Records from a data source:

---------------

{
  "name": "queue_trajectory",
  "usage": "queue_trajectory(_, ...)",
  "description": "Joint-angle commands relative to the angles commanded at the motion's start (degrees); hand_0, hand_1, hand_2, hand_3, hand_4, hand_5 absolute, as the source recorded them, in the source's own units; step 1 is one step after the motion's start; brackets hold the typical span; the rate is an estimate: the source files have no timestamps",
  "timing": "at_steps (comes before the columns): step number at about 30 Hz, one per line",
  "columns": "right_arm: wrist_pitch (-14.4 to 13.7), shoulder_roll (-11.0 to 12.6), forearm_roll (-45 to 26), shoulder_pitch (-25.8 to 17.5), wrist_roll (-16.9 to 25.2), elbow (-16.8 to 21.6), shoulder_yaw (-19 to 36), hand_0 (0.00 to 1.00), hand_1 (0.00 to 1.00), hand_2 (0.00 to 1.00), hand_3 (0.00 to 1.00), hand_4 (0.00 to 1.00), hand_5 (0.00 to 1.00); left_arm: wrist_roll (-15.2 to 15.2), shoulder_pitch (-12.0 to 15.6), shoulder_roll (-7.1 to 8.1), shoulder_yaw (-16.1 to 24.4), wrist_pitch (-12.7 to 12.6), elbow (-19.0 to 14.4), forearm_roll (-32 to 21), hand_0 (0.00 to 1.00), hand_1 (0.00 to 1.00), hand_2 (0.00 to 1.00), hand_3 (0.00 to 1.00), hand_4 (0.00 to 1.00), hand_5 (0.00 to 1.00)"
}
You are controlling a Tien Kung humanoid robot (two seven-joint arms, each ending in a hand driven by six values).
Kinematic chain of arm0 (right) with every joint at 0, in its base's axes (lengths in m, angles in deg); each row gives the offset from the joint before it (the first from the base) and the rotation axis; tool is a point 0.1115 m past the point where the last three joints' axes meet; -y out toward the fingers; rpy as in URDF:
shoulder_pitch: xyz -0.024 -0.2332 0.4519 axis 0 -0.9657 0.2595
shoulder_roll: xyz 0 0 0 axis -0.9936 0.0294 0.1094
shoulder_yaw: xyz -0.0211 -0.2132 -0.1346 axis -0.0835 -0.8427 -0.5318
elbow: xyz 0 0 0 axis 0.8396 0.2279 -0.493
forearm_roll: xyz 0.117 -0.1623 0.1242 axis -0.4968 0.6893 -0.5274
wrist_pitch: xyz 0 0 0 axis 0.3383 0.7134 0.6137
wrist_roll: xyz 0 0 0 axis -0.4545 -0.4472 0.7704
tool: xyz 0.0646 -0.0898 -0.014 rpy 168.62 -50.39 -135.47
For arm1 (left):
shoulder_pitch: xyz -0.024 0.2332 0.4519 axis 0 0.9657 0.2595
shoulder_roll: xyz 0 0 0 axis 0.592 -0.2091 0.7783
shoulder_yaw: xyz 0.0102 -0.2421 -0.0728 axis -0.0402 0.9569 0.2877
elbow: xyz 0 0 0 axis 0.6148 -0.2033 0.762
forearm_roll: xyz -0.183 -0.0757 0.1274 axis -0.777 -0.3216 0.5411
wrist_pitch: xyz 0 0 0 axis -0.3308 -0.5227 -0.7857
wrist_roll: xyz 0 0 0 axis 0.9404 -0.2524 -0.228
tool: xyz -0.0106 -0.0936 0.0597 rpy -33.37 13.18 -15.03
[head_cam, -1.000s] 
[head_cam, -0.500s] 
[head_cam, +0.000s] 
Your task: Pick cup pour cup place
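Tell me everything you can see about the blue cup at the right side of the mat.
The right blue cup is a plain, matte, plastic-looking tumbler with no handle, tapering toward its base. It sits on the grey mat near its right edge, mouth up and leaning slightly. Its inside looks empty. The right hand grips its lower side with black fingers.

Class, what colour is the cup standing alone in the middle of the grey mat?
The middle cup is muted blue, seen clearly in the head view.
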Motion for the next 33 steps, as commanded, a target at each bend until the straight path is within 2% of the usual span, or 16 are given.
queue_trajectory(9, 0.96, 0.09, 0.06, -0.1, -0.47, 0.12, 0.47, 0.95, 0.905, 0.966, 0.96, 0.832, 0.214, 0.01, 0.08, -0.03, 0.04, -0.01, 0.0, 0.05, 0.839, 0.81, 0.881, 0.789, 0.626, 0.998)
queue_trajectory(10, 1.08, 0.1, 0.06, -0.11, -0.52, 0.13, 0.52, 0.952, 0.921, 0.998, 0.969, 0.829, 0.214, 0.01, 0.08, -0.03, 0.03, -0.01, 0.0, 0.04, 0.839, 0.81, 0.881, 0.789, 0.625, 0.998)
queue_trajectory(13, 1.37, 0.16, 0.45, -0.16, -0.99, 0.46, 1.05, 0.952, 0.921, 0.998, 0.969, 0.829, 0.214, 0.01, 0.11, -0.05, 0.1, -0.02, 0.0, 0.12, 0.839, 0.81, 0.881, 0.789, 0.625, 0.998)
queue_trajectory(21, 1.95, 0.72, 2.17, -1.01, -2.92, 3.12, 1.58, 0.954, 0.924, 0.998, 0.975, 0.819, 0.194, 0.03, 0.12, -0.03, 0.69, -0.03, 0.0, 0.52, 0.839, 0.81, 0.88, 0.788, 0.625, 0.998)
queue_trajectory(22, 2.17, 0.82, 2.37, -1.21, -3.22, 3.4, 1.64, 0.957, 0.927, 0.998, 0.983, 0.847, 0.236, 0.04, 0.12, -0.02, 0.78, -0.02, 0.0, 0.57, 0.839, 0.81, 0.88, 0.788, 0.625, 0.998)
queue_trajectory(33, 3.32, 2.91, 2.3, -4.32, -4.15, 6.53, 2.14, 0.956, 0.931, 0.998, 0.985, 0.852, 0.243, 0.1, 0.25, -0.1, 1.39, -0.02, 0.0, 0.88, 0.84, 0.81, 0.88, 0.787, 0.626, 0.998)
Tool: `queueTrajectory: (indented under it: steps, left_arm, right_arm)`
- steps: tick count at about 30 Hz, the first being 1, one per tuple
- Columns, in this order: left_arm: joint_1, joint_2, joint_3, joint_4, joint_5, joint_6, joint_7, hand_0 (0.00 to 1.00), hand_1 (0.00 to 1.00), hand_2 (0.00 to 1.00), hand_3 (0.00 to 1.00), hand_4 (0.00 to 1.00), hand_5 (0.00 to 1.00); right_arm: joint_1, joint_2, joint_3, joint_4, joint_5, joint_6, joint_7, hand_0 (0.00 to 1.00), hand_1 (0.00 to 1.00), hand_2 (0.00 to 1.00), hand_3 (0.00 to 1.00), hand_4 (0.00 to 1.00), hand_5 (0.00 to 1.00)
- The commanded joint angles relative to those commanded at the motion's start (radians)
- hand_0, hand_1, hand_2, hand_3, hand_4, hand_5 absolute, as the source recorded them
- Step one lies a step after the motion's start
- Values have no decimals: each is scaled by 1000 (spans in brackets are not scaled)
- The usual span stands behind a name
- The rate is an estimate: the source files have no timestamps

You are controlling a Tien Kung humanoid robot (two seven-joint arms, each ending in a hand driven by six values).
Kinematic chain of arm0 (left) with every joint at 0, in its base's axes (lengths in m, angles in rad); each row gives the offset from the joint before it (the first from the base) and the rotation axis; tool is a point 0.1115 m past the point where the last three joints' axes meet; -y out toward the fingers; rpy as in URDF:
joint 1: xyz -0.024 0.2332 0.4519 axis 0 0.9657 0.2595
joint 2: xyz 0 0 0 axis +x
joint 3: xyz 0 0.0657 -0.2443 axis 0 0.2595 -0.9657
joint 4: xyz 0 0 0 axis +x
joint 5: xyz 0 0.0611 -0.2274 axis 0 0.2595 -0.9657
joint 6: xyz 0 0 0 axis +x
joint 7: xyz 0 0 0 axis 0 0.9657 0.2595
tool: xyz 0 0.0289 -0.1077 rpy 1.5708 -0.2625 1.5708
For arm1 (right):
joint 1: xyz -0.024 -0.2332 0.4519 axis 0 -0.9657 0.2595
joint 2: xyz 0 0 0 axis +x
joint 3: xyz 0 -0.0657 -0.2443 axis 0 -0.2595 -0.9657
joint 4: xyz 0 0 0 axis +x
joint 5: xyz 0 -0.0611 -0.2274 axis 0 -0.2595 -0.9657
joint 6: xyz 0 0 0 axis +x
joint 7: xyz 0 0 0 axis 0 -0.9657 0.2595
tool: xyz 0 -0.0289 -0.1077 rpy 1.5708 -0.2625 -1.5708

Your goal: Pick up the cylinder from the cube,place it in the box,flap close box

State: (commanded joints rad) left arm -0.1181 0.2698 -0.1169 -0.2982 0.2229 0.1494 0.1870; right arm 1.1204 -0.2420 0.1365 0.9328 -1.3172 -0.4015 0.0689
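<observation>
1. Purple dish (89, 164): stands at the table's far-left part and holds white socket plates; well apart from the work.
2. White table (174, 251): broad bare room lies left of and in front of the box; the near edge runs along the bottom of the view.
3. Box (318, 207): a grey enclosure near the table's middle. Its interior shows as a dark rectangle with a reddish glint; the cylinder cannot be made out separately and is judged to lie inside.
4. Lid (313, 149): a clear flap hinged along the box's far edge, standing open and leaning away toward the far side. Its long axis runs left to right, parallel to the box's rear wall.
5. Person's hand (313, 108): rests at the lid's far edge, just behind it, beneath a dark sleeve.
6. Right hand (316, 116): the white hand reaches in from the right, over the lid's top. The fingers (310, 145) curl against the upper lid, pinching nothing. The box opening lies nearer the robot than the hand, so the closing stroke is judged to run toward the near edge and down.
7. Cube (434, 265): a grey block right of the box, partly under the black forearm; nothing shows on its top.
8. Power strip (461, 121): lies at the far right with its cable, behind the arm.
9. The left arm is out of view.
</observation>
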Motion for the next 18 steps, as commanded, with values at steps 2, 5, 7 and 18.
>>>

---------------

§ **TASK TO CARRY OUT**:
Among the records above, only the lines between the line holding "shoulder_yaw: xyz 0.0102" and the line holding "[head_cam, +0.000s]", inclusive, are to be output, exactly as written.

§ **WRITTEN RESPONSE**:
shoulder_yaw: xyz 0.0102 -0.2421 -0.0728 axis -0.0402 0.9569 0.2877
elbow: xyz 0 0 0 axis 0.6148 -0.2033 0.762
forearm_roll: xyz -0.183 -0.0757 0.1274 axis -0.777 -0.3216 0.5411
wrist_pitch: xyz 0 0 0 axis -0.3308 -0.5227 -0.7857
wrist_roll: xyz 0 0 0 axis 0.9404 -0.2524 -0.228
tool: xyz -0.0106 -0.0936 0.0597 rpy -33.37 13.18 -15.03
[head_cam, -1.000s] 
[head_cam, -0.500s] 
[head_cam, +0.000s] 

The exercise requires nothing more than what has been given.